The following INFORMATION_SCHEMA views were unnecessarily retrieving
the data from the SYS_TABLESPACES table instead of directly fetching
it from the fil_system cache:
information_schema.innodb_tablespaces_encryption
information_schema.innodb_tablespaces_scrubbing
InnoDB always loads all tablespace metadata into memory at startup
and never evicts it while the tablespace exists.
With this fix, accessing these views will be much faster and use less
memory, and include data about all tablespaces, including undo
tablespaces.
The view information_schema.innodb_sys_tablespaces will still reflect
the contents of the SYS_TABLESPACES table.
fil_space_t::atomic_write_supported: Always set this flag for
TEMPORARY TABLESPACE and during IMPORT TABLESPACE. The page
writes during these operations are by definition not crash-safe
because they are not written to the redo log.
fil_space_t::use_doublewrite(): Determine if doublewrite should
be used.
buf_dblwr_update(): Add assertions, and let the caller check whether
doublewrite buffering is desired.
buf_flush_write_block_low(): Disable the doublewrite buffer for
the temporary tablespace and for IMPORT TABLESPACE.

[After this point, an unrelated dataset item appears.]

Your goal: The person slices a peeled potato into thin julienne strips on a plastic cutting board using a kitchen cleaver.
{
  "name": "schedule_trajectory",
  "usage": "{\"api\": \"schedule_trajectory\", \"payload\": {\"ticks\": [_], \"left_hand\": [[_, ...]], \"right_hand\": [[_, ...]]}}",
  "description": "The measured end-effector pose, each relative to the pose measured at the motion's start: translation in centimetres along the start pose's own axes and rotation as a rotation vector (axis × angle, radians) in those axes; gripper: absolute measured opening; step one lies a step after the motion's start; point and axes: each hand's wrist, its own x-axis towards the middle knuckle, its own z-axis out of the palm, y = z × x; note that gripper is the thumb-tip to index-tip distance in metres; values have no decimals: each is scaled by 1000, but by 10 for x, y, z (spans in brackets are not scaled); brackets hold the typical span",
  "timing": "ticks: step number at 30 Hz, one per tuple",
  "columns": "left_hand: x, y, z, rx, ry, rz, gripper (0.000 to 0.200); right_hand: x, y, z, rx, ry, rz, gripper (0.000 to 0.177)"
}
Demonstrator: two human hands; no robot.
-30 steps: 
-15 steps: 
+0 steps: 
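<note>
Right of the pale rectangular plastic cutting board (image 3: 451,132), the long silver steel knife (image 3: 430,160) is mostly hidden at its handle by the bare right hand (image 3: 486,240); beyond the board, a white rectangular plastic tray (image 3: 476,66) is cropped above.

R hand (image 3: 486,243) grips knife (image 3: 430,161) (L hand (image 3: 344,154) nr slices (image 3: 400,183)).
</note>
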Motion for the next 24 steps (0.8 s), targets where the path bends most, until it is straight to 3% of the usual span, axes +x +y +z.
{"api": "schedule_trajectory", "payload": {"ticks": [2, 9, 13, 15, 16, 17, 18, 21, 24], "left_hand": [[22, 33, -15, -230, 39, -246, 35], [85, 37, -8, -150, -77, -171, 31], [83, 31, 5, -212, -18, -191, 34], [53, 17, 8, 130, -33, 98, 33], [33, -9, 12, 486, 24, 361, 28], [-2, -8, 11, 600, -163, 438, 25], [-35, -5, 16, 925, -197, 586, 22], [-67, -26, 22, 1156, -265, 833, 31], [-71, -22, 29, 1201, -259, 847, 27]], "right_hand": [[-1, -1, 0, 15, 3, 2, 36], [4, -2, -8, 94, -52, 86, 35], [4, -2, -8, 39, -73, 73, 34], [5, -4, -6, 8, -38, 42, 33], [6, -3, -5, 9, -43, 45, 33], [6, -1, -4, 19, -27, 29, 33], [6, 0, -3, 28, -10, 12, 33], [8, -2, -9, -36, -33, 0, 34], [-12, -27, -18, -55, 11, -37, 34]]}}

fil_space_set_imported(), fil_node_open_file(), fil_space_create():
Initialize or revise the space->atomic_write_supported flag.
buf_page_io_complete(), buf_flush_write_complete(): Add the parameter
dblwr, to indicate whether doublewrite was used for writes.
buf_dblwr_sync_datafiles(): Remove an unnecessary flush of
persistent tablespaces when flushing temporary tablespaces.
(Move the call to buf_dblwr_flush_buffered_writes().)